Ele desligou a chamada e deu uma tragada profunda no cigarro, franzindo o cenho.
"Jandir, me ajuda a escolher qual é mais bonito. O conjunto de diamantes rosa que a Senhora Sousa doou é lindo, o design é bem especial, e o anel da Senhora Dias também é interessante..." Clarice se aproximou animada, falando sem parar enquanto folheava o catálogo de leilão ao seu lado.
"Todos são bonitos."
Jandir deu uma olhada rápida e desinteressada no catálogo, sem dar muita importância.

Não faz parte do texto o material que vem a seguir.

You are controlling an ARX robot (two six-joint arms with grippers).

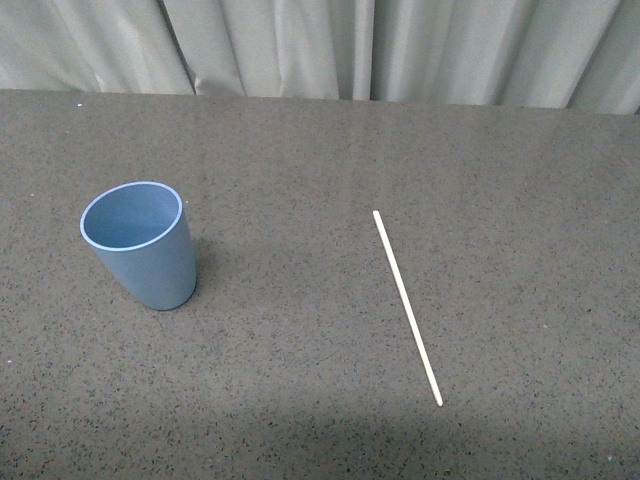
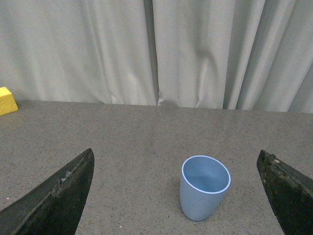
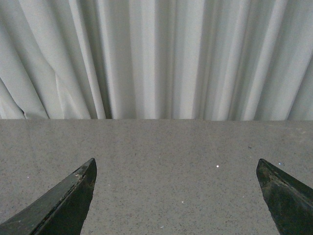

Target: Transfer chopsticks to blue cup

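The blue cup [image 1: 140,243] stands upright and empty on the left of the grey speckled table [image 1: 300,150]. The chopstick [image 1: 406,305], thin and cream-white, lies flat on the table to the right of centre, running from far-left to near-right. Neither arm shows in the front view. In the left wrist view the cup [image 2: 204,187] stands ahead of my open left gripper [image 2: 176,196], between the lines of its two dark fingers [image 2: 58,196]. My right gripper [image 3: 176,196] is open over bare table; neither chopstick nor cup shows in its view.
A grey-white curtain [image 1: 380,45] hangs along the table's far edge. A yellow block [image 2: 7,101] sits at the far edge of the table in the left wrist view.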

Mas, no instante em que desviou o olhar, algo o fez parar. Ele voltou a encarar a página.
Aquele conjunto de diamantes rosa parecia muito familiar...
"Me dá esse catálogo."
"Claro." Clarice, achando que ele iria ajudá-la a escolher, entregou-lhe o catálogo com alegria.
Jandir virou para a página dos diamantes rosa.
Quanto mais ele olhava, mais sua testa se franzia. Não havia dúvidas, este era o conjunto de diamantes rosa que ele mesmo encomendou na Itália para o aniversário de casamento do ano passado, único no mundo.
Clarice, emocionada, parecia prestes a chorar...
Só Jandir permaneceu imóvel. O barulho ao seu redor pareceu sumir, substituído por um zumbido ensurdecedor na cabeça.
Noivado? Ele? Quando foi que concordou com isso?!
Na entrada do salão, uma figura surgiu.
Uma mulher, vestida em um vestido longo de chiffon vermelho escuro, com cabelos longos como seda brilhante e maquiagem fria e marcante, estava parada ali.
Ela tinha um corpo esguio e elegante, e ao caminhar, o vestido de chiffon e as duas fitas vermelhas que envolviam suas mãos flutuavam no ar, como uma névoa sangrenta se espalhando no espaço.
Uma beleza de tirar o fôlego.
O salão cheia de senhoritas da alta sociedade ficava em segundo plano.
Uma beleza que... trazia uma aura de perigo.
Jandir mal conseguiu sussurrar o nome:
"Heloísa!"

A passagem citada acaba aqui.